For this exercise, copy exactly only the lines from the one containing "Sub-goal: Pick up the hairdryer" to the final line of the material below, without the pictures.
******
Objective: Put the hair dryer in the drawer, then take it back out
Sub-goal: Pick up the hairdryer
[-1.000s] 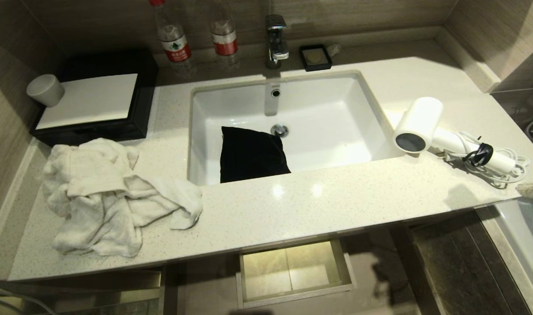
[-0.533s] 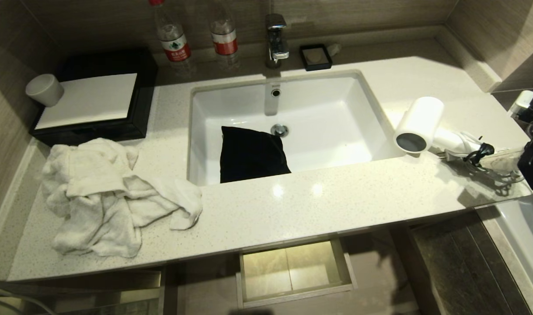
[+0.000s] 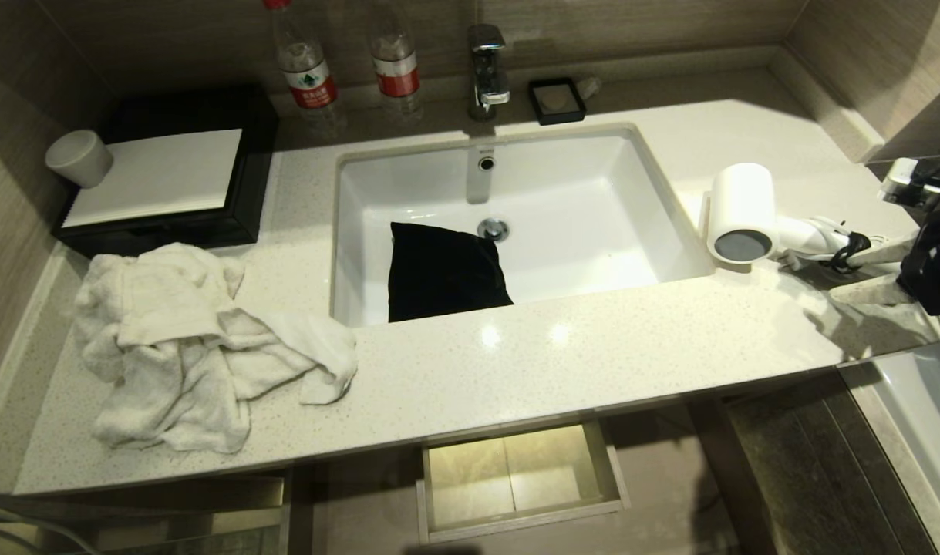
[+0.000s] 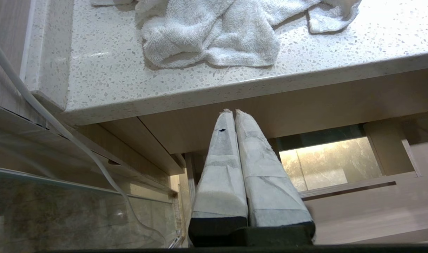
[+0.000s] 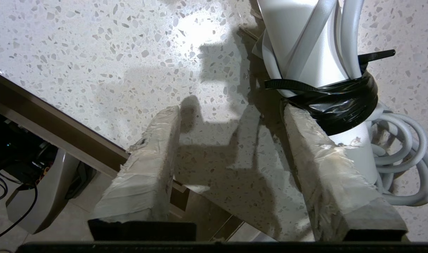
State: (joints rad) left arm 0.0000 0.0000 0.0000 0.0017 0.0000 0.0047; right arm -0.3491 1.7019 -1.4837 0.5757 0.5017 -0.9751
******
▶ OUTPUT FOR THIS EXERCISE
Sub-goal: Pick up the hairdryer
[-1.000s] 
[-0.533s] 
[+0.000s] 
[+0.000s] 
[+0.000s] 
State: (joints rad) left arm 0.0000 0.0000 0.0000 0.0017 0.0000 0.0047; right arm -0.3491 1.7019 -1.4837 0.5757 0.5017 -0.9751

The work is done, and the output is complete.